The listing that follows should be duplicated character for character.

» **COLLECTED DATA**:
# # # # # # #
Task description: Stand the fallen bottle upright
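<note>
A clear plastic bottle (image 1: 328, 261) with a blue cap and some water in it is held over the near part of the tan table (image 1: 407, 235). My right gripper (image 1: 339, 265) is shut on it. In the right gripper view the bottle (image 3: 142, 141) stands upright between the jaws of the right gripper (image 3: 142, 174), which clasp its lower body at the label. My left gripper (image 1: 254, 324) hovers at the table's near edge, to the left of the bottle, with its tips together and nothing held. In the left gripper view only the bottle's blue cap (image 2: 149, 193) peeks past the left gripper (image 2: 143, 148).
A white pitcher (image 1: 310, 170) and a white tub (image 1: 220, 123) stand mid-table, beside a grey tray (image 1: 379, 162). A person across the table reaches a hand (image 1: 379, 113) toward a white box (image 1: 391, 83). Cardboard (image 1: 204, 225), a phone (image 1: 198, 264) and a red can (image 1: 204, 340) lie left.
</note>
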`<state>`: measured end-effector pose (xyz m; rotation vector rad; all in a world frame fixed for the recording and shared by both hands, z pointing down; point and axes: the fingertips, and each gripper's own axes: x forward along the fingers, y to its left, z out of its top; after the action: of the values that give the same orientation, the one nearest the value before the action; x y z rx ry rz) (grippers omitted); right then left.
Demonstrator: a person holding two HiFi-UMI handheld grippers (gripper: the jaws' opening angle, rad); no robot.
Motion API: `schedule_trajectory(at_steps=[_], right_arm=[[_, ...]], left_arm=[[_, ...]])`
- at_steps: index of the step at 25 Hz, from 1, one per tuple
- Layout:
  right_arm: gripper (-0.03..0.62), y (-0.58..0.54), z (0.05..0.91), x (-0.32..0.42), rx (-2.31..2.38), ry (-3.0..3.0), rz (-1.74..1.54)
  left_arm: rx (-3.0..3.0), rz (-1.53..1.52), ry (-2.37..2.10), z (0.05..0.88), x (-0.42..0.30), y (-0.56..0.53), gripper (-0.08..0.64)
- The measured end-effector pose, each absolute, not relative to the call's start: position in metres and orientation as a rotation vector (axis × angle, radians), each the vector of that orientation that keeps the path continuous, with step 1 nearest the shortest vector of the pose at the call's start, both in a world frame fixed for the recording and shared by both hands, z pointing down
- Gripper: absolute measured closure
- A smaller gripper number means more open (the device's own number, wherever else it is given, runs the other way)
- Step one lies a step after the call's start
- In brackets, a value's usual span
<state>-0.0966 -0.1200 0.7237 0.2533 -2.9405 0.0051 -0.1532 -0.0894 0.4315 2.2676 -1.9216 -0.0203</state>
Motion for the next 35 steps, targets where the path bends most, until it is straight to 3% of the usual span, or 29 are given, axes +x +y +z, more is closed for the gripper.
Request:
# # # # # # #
» **ANSWER BOX**:
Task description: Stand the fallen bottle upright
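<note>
A clear plastic bottle (image 1: 328, 261) with a blue cap and some water in it is held over the near part of the tan table (image 1: 407, 235). My right gripper (image 1: 339, 265) is shut on it. In the right gripper view the bottle (image 3: 142, 141) stands upright between the jaws of the right gripper (image 3: 142, 174), which clasp its lower body at the label. My left gripper (image 1: 254, 324) hovers at the table's near edge, to the left of the bottle, with its tips together and nothing held. In the left gripper view only the bottle's blue cap (image 2: 149, 193) peeks past the left gripper (image 2: 143, 148).
A white pitcher (image 1: 310, 170) and a white tub (image 1: 220, 123) stand mid-table, beside a grey tray (image 1: 379, 162). A person across the table reaches a hand (image 1: 379, 113) toward a white box (image 1: 391, 83). Cardboard (image 1: 204, 225), a phone (image 1: 198, 264) and a red can (image 1: 204, 340) lie left.
</note>
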`<state>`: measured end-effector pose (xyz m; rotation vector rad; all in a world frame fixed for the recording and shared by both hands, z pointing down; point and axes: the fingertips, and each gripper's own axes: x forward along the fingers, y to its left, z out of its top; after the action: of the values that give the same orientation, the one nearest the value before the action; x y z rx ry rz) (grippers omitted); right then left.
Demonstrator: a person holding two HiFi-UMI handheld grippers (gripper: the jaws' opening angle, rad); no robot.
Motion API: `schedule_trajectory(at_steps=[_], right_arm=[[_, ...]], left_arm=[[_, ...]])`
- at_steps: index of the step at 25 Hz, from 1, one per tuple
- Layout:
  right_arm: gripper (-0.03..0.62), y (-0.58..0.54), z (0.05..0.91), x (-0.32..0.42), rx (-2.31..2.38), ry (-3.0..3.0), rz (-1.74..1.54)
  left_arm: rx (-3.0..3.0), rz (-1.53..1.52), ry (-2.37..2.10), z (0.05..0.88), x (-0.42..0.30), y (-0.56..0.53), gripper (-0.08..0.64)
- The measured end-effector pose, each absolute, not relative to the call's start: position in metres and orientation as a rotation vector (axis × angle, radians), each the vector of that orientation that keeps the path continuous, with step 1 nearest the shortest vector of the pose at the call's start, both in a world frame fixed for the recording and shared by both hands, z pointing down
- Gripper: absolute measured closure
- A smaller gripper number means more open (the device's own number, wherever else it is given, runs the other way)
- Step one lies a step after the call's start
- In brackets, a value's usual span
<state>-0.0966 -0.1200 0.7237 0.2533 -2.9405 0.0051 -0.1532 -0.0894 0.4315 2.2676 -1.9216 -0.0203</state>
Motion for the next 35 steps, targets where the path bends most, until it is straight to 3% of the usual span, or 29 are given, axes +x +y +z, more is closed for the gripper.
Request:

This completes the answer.